Data below section start

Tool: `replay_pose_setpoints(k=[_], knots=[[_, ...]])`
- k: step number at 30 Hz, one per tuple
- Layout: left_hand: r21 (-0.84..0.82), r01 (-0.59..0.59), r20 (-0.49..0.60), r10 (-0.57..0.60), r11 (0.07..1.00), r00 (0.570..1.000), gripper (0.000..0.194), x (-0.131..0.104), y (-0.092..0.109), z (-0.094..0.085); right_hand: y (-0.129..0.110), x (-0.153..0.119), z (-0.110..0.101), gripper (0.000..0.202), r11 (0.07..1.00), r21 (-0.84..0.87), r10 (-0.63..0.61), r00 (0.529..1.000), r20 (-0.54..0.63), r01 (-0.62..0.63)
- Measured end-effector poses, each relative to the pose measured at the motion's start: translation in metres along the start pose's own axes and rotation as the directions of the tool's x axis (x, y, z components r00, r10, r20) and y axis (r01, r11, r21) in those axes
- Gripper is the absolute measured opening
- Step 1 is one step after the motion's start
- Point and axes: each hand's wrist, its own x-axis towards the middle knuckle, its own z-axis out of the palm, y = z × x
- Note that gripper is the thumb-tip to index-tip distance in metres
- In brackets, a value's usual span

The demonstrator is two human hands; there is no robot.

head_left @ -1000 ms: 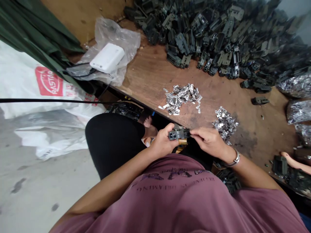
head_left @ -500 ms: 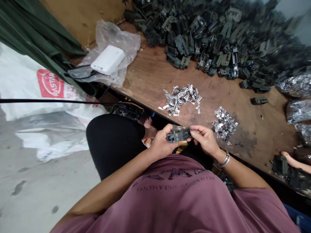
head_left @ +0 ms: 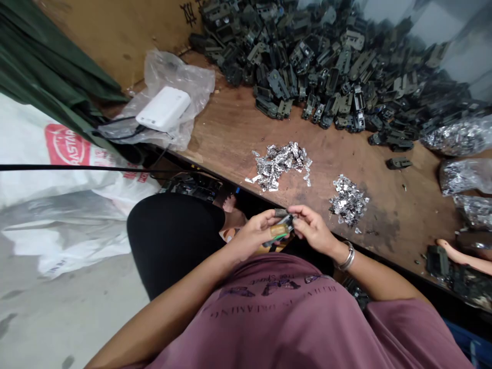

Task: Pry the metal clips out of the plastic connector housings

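The dark part [head_left: 280, 231] was at the near edge of the wooden table [head_left: 230, 120]. A heap of dark parts [head_left: 307, 66] covered the table's far side. The left hand [head_left: 251, 236] curled around the part; the right hand's [head_left: 315, 233] bent fingers gripped its end. A white box [head_left: 163, 108] lay toward the table's left, two silver-piece piles [head_left: 282, 161] nearer its front.

Over there, a white power bank [head_left: 163, 108] lies on a crumpled clear plastic bag [head_left: 202, 84] on the table [head_left: 230, 120], near a hanging green cloth [head_left: 57, 66]. A thin black cable [head_left: 77, 168] crosses in front of a white sack [head_left: 23, 136] (its red logo seems to read "RASTAR") above the grey floor [head_left: 96, 307].
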Motion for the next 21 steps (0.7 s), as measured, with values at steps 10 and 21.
replay_pose_setpoints(k=[10, 21], knots=[[-0.226, 0.08, -0.094, -0.103, 0.971, 0.99, 0.047, 0.006, 0.003, 0.014, -0.028, 0.062, -0.073, 0.027, 0.139, -0.983, -0.283, 0.956, 0.077, 0.12], [-0.128, 0.045, -0.286, -0.08, 0.991, 0.955, 0.036, 0.009, -0.005, 0.01, -0.025, 0.042, -0.051, 0.017, 0.377, -0.911, -0.304, 0.951, 0.049, 0.168]])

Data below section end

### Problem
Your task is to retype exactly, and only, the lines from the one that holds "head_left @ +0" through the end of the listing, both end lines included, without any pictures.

### Answer
head_left @ +0 ms: 

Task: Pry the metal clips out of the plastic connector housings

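The dark part [head_left: 280, 231] was at the near edge of the wooden table [head_left: 230, 120]. A heap of dark parts [head_left: 307, 66] covered the table's far side. The left hand [head_left: 251, 236] curled around the part; the right hand's [head_left: 315, 233] bent fingers gripped its end. A white box [head_left: 163, 108] lay toward the table's left, two silver-piece piles [head_left: 282, 161] nearer its front.

Over there, a white power bank [head_left: 163, 108] lies on a crumpled clear plastic bag [head_left: 202, 84] on the table [head_left: 230, 120], near a hanging green cloth [head_left: 57, 66]. A thin black cable [head_left: 77, 168] crosses in front of a white sack [head_left: 23, 136] (its red logo seems to read "RASTAR") above the grey floor [head_left: 96, 307].
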Motion for the next 21 steps (0.7 s), as measured, with values at steps 10 and 21.
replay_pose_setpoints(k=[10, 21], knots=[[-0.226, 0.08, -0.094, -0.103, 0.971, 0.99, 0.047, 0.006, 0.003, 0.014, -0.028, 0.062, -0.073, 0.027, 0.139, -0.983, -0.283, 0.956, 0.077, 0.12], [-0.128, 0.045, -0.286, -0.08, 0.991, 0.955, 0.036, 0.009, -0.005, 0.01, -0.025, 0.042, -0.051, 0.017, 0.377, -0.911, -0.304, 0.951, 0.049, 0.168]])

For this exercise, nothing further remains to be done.